Copy out the data that follows exactly, leaving out no line.

"""

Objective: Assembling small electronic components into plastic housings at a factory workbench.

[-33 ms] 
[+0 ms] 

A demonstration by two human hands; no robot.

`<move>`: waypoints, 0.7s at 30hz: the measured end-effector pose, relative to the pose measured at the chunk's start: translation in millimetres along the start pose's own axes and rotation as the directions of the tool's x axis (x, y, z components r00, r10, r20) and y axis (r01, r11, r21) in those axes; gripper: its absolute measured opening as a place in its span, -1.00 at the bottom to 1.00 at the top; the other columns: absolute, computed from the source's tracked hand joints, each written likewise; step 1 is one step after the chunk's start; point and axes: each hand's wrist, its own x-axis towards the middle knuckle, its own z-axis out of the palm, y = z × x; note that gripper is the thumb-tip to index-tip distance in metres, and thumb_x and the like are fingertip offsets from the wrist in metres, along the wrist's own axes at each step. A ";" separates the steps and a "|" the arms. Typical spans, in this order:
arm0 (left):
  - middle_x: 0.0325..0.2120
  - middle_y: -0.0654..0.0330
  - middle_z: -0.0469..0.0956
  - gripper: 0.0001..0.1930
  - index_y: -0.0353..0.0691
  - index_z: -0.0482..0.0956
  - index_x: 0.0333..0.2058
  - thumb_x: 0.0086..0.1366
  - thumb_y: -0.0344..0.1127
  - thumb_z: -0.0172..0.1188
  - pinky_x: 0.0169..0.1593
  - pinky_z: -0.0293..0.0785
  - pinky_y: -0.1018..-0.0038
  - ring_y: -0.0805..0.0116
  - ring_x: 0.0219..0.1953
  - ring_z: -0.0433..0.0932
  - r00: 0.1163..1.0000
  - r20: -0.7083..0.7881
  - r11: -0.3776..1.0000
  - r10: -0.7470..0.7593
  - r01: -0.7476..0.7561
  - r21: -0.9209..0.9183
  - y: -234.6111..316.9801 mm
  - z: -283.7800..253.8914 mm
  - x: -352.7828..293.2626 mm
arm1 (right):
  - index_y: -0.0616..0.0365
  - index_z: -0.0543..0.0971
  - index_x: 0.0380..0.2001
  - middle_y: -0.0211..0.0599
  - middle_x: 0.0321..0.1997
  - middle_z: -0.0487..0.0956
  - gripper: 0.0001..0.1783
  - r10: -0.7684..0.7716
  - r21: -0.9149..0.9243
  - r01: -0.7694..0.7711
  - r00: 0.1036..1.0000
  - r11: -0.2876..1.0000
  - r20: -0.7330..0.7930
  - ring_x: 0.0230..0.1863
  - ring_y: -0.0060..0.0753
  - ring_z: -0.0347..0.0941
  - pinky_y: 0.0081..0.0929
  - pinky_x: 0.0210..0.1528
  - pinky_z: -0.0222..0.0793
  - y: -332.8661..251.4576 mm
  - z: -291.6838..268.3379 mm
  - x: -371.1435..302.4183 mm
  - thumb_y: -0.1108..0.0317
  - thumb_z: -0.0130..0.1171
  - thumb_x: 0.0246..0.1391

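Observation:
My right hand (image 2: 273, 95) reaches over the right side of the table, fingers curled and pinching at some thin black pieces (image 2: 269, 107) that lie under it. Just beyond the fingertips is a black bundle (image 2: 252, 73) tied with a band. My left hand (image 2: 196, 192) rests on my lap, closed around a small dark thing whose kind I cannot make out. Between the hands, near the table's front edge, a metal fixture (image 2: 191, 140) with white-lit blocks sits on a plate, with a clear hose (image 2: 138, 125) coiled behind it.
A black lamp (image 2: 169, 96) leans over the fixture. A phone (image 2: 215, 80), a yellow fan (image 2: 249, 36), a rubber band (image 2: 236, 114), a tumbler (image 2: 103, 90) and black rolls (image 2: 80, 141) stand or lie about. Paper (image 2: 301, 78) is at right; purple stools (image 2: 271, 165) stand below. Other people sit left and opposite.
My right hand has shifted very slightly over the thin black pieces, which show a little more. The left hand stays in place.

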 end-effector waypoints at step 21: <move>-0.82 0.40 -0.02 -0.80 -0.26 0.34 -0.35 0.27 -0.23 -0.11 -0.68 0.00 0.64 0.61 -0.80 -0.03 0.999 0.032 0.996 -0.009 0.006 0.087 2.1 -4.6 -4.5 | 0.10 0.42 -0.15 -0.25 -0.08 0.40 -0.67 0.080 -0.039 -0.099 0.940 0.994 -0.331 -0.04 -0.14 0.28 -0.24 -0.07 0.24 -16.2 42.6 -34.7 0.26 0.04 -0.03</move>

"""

## EXERCISE ANSWER
Objective: Assembling small electronic components into plastic housings at a factory workbench.

[-33 ms] 
[+0 ms] 

A demonstration by two human hands; no robot.

`<move>`: waypoints, 0.7s at 30hz: the measured end-effector pose, relative to the pose measured at the chunk's start: translation in millimetres along the start pose's own axes and rotation as the directions of the tool's x axis (x, y, z components r00, r10, r20) and y axis (r01, r11, r21) in those axes; gripper: its absolute measured opening as a place in its span, -1.00 at the bottom to 1.00 at the top; the other columns: absolute, computed from the source's tracked hand joints, each written likewise; step 1 is one step after the chunk's start; point and axes: each hand's wrist, its own x-axis towards the middle knuckle, its own z-axis out of the palm, y = z × x; note that gripper is the thumb-tip to index-tip distance in metres, and thumb_x and the like are fingertip offsets from the wrist in metres, along the wrist's own axes at each step. A ";" separates the steps and a "|" the arms. Typical spans, in this order:
arm0 (left):
  - middle_x: 0.0325..0.2120
  - middle_y: -0.0654..0.0330
  - middle_z: -0.0469..0.0956
  - gripper: 0.0001..0.1930
  - index_y: -0.0353..0.0691
  - index_z: -0.0482..0.0956
  - index_x: 0.0333..0.2058
  - thumb_x: 0.0086..0.1366
  - thumb_y: -0.0344..0.1127
  - thumb_z: -0.0172..0.1188
  - pinky_x: 0.0169..0.1593
  - pinky_z: -0.0293..0.0785
  - pinky_y: -0.1018..-0.0038
  - ring_y: -0.0805..0.0116
  - ring_x: 0.0219..0.1953
  - ring_z: -0.0433..0.0932
  - r00: 0.1163..1.0000
  - r20: -0.7083..0.7881
  - r11: -0.3776..1.0000
  - r10: -0.7470..0.7593
  - r01: -0.7476..0.7561
  - r21: -0.9209..0.9183
  - y: -234.6111..316.9801 mm
  - z: -283.7800..253.8914 mm
  - x: -352.7828..293.2626 mm
arm1 (right):
  - index_y: -0.0616..0.0365
  - index_z: -0.0543..0.0971
  - index_x: 0.0380..0.2001
  - middle_y: -0.0211..0.0599
  - middle_x: 0.0321..0.1997
  - middle_z: -0.0487..0.0956
  - gripper: 0.0001..0.1783
  - r10: -0.7684..0.7716
  - r21: -0.9149..0.9243
  - r01: -0.7694..0.7711
  - r00: 0.1036..1.0000
  - r11: -0.2876..1.0000
  - r20: -0.7330..0.7930
  - ring_x: 0.0230..0.1863
  - ring_y: -0.0060..0.0753
  - ring_z: -0.0347..0.0941
  - pinky_y: 0.0081..0.0929
  - pinky_x: 0.0210..0.1528
  - pinky_z: -0.0222..0.0793
  - y: -332.8661..251.4576 mm
  - z: -291.6838..268.3379 mm
  - x: -371.1435..302.4183 mm
  - thumb_y: -0.1108..0.0317
  - thumb_z: -0.0130..0.1171
  - thumb_x: 0.0246..0.1391

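Observation:
My right hand (image 2: 273, 95) reaches over the right side of the table, fingers curled and pinching at some thin black pieces (image 2: 269, 107) that lie under it. Just beyond the fingertips is a black bundle (image 2: 252, 73) tied with a band. My left hand (image 2: 196, 192) rests on my lap, closed around a small dark thing whose kind I cannot make out. Between the hands, near the table's front edge, a metal fixture (image 2: 191, 140) with white-lit blocks sits on a plate, with a clear hose (image 2: 138, 125) coiled behind it.
A black lamp (image 2: 169, 96) leans over the fixture. A phone (image 2: 215, 80), a yellow fan (image 2: 249, 36), a rubber band (image 2: 236, 114), a tumbler (image 2: 103, 90) and black rolls (image 2: 80, 141) stand or lie about. Paper (image 2: 301, 78) is at right; purple stools (image 2: 271, 165) stand below. Other people sit left and opposite.
My right hand has shifted very slightly over the thin black pieces, which show a little more. The left hand stays in place.
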
 end-effector waypoints at step 21: <move>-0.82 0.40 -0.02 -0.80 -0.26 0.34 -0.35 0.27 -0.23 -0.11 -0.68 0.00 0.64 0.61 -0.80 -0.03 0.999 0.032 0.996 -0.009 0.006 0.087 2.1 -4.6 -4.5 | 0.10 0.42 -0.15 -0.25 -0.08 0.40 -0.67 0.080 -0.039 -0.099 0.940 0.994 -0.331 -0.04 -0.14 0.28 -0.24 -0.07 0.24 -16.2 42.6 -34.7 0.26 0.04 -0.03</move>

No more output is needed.